“She says, Tuan,” replied Dubi, “they like see your skin, if white the same all over.”

This was rather embarrassing, and I told Dubi to insist upon their going; but Dubi, whose advice I generally took, replied, “I think, Tuan (master), more better you show to them your skin.” I therefore submitted with as good a grace as possible, and took my shirt off, while some of them, especially the women, pinched and patted the skin on my back amid cries of approval and delight.

They asked if the skin of the Tuan Muda (the Rajah) was as white, and, on being told that it was, a long and serious conversation took place among them, during which the name of the Tuan Muda kept constantly cropping up.

The great naturalist, Wallace, met with much the same experience among the Dayaks, and as the natives of many other countries among whom I have lived never seemed to display the same curiosity about my white skin, I put it down to the Dayaks wishing to see what kind of a skin the great white Rajah, who rules over them, possesses.

The next two or three nights the crowd that waited to see me change into my pyjamas was, if anything, still larger, a good many Dayaks from neighbouring villages coming over to see the sight.

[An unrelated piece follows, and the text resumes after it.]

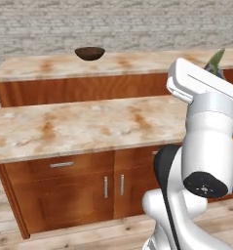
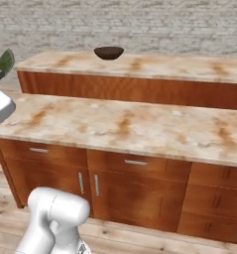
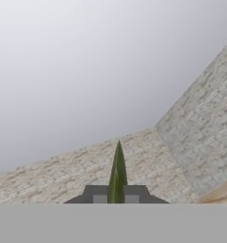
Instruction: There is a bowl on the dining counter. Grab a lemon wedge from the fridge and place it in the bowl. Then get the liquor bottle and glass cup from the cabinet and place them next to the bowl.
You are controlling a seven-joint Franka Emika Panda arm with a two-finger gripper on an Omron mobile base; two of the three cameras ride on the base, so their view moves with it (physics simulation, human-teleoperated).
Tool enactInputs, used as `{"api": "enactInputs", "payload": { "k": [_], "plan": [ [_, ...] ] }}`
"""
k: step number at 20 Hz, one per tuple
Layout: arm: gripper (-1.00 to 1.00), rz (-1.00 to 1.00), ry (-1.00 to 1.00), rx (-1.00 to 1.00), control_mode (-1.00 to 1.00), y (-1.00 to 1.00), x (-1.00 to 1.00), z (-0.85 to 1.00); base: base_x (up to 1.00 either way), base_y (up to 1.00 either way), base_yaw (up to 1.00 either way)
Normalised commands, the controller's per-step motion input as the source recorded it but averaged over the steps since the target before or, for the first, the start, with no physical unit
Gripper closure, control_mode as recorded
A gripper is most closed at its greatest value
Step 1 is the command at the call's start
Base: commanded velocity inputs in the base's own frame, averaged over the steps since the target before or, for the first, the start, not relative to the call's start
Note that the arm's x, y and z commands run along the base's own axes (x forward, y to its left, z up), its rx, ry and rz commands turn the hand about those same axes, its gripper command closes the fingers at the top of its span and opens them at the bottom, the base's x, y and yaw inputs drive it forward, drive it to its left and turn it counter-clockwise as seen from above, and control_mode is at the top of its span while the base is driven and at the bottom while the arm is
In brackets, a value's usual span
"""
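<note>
While bowl [image 1: 90, 52] sits on dining counter [image 1: 49, 66] (nothing inside), hand [image 3: 116, 193] clamps lemon wedge [image 3: 117, 171].

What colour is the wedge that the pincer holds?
Green: the lemon wedge looks dark olive green. The hand view shows it best, clamped in the pincer.

Arm folded upright, forearm angled up, well short of the bowl [image 1: 90, 52], which lies beyond and to its left. Gripper [image 3: 116, 195] raised and pointing upward, jaws closed on a thin green lemon wedge [image 3: 117, 173]. Wedge tip projects above the fingers [image 3: 99, 193], higher than the bowl.
</note>
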Motion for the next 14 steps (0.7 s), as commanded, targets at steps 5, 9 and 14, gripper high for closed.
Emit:
{"api": "enactInputs", "payload": {
  "k": [5, 9, 14],
  "plan": [
    [1.00, 0.00, 0.00, 0.00, 1.00, 0.00, 0.00, 0.00, 0.10, 1.00, -0.06],
    [1.00, 0.00, 0.00, 0.00, 1.00, 0.00, 0.00, 0.00, 0.18, 1.00, -0.16],
    [1.00, 0.00, 0.00, 0.00, 1.00, 0.00, 0.00, 0.00, 0.31, 1.00, -0.33]
  ]
}}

But gradually the novelty wore off, to my great joy, as I was getting a bit tired of the whole performance. I had come here to see the Dayaks, but it appeared that they were even more anxious to see me.

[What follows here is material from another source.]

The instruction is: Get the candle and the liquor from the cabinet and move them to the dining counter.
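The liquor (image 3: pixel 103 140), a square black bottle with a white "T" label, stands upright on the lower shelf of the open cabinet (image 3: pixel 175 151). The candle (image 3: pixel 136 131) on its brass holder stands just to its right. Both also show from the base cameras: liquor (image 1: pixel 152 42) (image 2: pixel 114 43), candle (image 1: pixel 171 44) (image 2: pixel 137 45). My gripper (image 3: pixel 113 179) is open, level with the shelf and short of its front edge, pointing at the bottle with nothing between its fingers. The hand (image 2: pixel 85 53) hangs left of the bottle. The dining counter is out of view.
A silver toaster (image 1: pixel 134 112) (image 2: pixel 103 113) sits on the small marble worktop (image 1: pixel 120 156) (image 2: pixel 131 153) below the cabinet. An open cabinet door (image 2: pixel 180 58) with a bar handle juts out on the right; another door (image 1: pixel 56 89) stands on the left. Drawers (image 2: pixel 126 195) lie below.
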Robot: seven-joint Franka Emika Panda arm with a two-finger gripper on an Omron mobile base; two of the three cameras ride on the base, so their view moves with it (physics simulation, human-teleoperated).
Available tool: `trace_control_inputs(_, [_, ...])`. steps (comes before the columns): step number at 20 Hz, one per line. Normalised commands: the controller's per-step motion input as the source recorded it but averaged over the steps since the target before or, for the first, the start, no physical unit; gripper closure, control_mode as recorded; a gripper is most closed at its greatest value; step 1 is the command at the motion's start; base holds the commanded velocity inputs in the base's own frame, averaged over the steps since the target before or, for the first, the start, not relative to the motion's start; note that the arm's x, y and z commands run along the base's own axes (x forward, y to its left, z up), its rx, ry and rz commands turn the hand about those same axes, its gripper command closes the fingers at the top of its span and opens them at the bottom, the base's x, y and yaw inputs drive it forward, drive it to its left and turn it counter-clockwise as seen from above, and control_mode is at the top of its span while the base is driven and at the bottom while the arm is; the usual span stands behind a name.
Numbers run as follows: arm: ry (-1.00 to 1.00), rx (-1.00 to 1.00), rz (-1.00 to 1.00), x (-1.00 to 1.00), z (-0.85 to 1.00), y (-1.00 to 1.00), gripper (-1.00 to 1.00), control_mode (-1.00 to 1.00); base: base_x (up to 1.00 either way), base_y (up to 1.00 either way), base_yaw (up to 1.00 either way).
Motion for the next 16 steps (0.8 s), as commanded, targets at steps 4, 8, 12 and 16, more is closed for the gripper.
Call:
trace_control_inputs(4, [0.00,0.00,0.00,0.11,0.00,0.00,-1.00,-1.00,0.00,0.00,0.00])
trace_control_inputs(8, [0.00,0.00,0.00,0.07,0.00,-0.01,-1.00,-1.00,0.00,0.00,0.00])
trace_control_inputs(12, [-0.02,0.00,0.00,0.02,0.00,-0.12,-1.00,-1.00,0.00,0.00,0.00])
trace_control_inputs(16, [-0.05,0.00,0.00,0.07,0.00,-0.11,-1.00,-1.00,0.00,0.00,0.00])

For the next two or three weeks an odd Dayak would from time to time ask to see my skin, so that at length I had absolutely to refuse to exhibit myself any longer.

I had luckily brought several illustrated magazines with me to use as papers for my butterflies, and these were a source of endless delight to the crowds around me in the evenings. They behaved like a lot of small children, and roared with laughter over the pictures. They generally looked at the pictures upside down, and even then they seemed to find something amusing about them. With Dubi as my interpreter I used to make up stories about the pictures, and, pointing to the portrait of some well-known actress, described the number of husbands she had killed, and I’m afraid I grossly libelled many a well-known politician, general, or divine in telling the Dayaks how many heads they possessed or how many wives they owned, till it was quite a natural thing for me to join in their uproarious merriment, as I pictured in my mind some venerable bishop on the war-path.

As is well known, the Dayak women all wear rings of brass around their waists. They are called “gronong,” and they are made of pliable rattan inside, with small brass rings fastened around the rattan. In the centre of each ring there are generally two or three small red and black rings of coloured rattan between the brass ones. Some wore only four or five, while others possessed twenty or more, and then they rather resembled a corset. Even the little girls of four or five wore two or three of them.

I noticed on my first arrival that the women and some of the men seemed to have their teeth plentifully filled with gold, but I soon found out that it was brass that they had ornamented their teeth with, a small piece being inserted in some way in the centre of each tooth. Their teeth are generally black from the continual chewing of the betel-nut, and I noticed small children of four or five years of age going in for this dirty habit, and still younger children smoking cigarettes, the covering of which is made out of the dried leaf of the sago-palm. The Dayaks are almost as dirty as the Negritos in the Philippines, and yet they are both certainly the merriest people I have ever met with. The heartiest and most unaffected laughter I have ever heard proceeded from the throats of Dayaks and Negritos. It almost seems as if dirt in some cases constitutes true happiness.

The Dayak women seemed to bathe more often than the men, but they never seemed to take off their brass waist-rings when bathing in the river. The women also have their wrists covered with brass bangles, which are all fastened together in one piece. The noise in the house was deafening at times, especially in the evening, when all come home from working in their “padi” fields, where the women are supposed to do most of the work, the men generally going hunting. The continual hum of conversation and loud laughter, with the noise made by the pigs and chickens under the house, the dogs and chickens in the house, and the beating of deep-toned gongs at times nearly drove me frantic, especially when I was writing.